→ Exercise prompt
Among the entries that follow, find every line with the word "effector" and copy it.

-- Provided entries follows --

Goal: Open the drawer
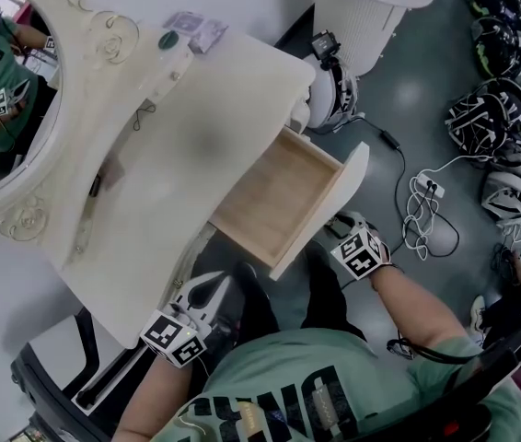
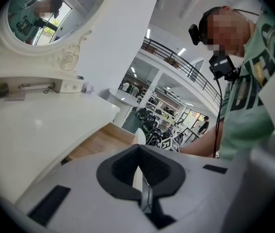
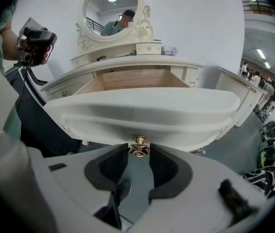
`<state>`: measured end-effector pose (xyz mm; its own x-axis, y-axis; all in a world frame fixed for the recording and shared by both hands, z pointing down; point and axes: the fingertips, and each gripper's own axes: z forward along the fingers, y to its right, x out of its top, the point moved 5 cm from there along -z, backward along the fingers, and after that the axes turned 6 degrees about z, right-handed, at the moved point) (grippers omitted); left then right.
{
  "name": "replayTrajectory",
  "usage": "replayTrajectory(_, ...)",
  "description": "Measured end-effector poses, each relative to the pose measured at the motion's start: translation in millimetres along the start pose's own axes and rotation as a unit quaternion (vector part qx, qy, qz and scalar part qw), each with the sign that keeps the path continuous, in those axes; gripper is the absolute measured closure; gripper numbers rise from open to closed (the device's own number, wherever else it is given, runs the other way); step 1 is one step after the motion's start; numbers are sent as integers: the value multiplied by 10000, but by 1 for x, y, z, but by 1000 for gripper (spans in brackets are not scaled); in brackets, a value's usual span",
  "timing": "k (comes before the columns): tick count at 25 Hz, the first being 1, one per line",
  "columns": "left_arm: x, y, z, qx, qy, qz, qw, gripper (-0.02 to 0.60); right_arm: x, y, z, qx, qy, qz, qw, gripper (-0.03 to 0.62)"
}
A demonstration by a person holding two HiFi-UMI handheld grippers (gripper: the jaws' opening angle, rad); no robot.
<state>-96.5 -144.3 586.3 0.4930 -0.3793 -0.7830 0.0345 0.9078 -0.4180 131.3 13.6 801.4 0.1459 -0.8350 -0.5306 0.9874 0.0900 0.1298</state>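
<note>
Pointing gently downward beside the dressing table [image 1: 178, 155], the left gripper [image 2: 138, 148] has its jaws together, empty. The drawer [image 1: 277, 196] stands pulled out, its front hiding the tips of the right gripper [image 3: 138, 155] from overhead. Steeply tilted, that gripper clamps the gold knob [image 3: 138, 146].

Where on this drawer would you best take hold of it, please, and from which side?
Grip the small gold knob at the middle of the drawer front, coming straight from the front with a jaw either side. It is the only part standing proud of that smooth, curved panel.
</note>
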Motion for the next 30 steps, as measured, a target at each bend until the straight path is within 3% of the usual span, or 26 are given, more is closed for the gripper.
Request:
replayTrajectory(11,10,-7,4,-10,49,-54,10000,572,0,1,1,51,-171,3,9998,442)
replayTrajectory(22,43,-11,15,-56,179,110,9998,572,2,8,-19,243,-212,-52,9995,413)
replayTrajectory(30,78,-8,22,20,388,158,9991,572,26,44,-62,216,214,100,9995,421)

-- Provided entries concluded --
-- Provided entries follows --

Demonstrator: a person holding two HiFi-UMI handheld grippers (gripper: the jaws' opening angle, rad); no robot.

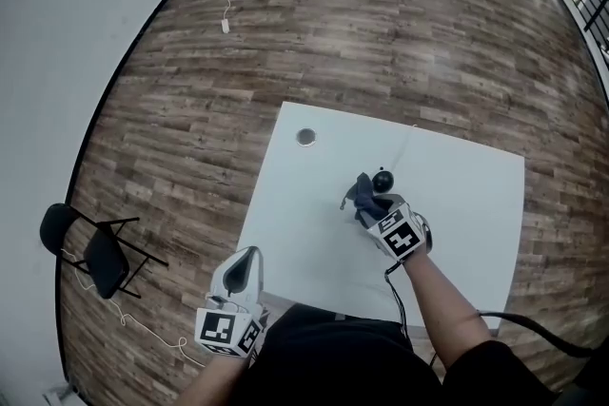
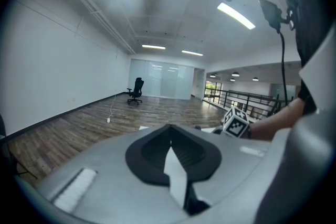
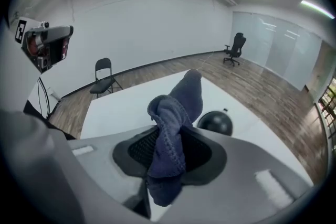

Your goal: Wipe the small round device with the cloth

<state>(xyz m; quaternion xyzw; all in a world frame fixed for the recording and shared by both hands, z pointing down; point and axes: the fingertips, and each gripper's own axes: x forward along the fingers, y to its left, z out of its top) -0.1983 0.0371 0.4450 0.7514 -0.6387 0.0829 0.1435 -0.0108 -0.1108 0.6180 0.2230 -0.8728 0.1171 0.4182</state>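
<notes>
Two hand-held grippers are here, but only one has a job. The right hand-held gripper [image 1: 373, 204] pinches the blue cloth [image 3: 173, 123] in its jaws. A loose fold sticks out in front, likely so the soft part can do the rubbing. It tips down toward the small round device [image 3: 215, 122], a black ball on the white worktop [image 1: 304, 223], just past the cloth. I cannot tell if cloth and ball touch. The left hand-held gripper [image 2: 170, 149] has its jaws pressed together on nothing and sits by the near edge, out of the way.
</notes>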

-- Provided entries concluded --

→ Task output
`<state>`: measured end-effector pose (xyz mm; its own x-axis, y-axis; all in a world frame fixed for the recording and shared by both hands, z pointing down; point and axes: the fingertips, and each gripper's own axes: z forward along the fingers, y to its right, x out of its top, the point moved 5 cm from there along -z, backward along the fingers, and after that the axes turned 6 degrees about z, right-handed, at the moved point) (grippers omitted); left then right.
  "description": "Measured end-effector poses, each relative to the pose measured at the motion's start: translation in millimetres along the start pose's own axes and rotation as a unit quaternion (vector part qx, qy, qz and scalar part qw), each with the sign that keeps the path continuous, in those axes; gripper is the absolute measured closure; gripper numbers rise from open to closed (the device's own number, wherever else it is given, runs the other way); step 1 is one step after the motion's start; numbers are sent as integers: the value multiplied by 10000, but by 1 for x, y, z, but by 1000 for gripper (spans in brackets are not scaled); in brackets, a value's usual span",

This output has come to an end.